- [Prompt]: What you give back must match the records below word for word.
Provided information Block Start
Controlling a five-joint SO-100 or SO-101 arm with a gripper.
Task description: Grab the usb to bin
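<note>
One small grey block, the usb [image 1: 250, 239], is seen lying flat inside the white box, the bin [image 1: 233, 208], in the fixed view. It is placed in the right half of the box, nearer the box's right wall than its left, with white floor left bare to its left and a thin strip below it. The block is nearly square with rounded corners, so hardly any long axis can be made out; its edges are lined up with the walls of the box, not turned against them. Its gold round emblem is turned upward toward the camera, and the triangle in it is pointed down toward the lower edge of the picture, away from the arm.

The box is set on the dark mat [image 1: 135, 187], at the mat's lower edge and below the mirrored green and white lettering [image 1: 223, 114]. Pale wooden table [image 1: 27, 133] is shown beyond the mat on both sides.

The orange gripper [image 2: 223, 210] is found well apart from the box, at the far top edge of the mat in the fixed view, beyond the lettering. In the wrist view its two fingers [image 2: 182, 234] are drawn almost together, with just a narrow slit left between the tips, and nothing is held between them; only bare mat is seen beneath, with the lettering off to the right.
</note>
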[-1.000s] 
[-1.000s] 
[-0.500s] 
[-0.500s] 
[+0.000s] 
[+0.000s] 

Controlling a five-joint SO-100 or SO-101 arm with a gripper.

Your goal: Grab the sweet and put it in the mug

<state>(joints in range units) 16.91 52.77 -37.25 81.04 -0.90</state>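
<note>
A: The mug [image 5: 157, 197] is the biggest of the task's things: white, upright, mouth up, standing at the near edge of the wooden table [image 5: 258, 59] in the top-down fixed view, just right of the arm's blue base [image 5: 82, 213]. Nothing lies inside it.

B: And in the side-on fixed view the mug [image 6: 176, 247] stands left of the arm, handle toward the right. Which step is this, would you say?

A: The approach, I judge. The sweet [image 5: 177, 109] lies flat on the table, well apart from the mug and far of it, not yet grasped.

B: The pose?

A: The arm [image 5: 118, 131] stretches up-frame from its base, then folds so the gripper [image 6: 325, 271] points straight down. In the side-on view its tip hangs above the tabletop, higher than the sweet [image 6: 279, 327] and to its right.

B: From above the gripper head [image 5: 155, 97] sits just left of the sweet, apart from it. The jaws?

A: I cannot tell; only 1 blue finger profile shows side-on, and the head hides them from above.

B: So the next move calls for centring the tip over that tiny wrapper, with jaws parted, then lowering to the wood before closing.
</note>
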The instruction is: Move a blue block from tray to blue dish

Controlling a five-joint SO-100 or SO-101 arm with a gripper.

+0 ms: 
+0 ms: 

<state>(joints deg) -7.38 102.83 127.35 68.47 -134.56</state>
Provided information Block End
- [Exercise solution]:
Controlling a five-joint SO-100 or SO-101 arm with a gripper.
Task description: Grab the usb to bin
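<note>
One small grey block, the usb [image 1: 250, 239], is seen lying flat inside the white box, the bin [image 1: 233, 208], in the fixed view. It is placed in the right half of the box, nearer the box's right wall than its left, with white floor left bare to its left and a thin strip below it. The block is nearly square with rounded corners, so hardly any long axis can be made out; its edges are lined up with the walls of the box, not turned against them. Its gold round emblem is turned upward toward the camera, and the triangle in it is pointed down toward the lower edge of the picture, away from the arm.

The box is set on the dark mat [image 1: 135, 187], at the mat's lower edge and below the mirrored green and white lettering [image 1: 223, 114]. Pale wooden table [image 1: 27, 133] is shown beyond the mat on both sides.

The orange gripper [image 2: 223, 210] is found well apart from the box, at the far top edge of the mat in the fixed view, beyond the lettering. In the wrist view its two fingers [image 2: 182, 234] are drawn almost together, with just a narrow slit left between the tips, and nothing is held between them; only bare mat is seen beneath, with the lettering off to the right.
</note>
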[-1.000s] 
[-1.000s] 
[-0.500s] 
[-0.500s] 
[+0.000s] 
[+0.000s] 

Controlling a five-joint SO-100 or SO-101 arm with a gripper.

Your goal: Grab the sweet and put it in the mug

<state>(joints in range units) 16.91 52.77 -37.25 81.04 -0.90</state>
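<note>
A: The mug [image 5: 157, 197] is the biggest of the task's things: white, upright, mouth up, standing at the near edge of the wooden table [image 5: 258, 59] in the top-down fixed view, just right of the arm's blue base [image 5: 82, 213]. Nothing lies inside it.

B: And in the side-on fixed view the mug [image 6: 176, 247] stands left of the arm, handle toward the right. Which step is this, would you say?

A: The approach, I judge. The sweet [image 5: 177, 109] lies flat on the table, well apart from the mug and far of it, not yet grasped.

B: The pose?

A: The arm [image 5: 118, 131] stretches up-frame from its base, then folds so the gripper [image 6: 325, 271] points straight down. In the side-on view its tip hangs above the tabletop, higher than the sweet [image 6: 279, 327] and to its right.

B: From above the gripper head [image 5: 155, 97] sits just left of the sweet, apart from it. The jaws?

A: I cannot tell; only 1 blue finger profile shows side-on, and the head hides them from above.

B: So the next move calls for centring the tip over that tiny wrapper, with jaws parted, then lowering to the wood before closing.
</note>
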The instruction is: Move a blue block from tray to blue dish

Controlling a five-joint SO-100 or SO-101 arm with a gripper.

+0 ms: 
+0 ms: 

<state>(joints deg) -7.38 102.83 127.35 68.47 -134.56</state>

Nothing else remains to be done in this exercise.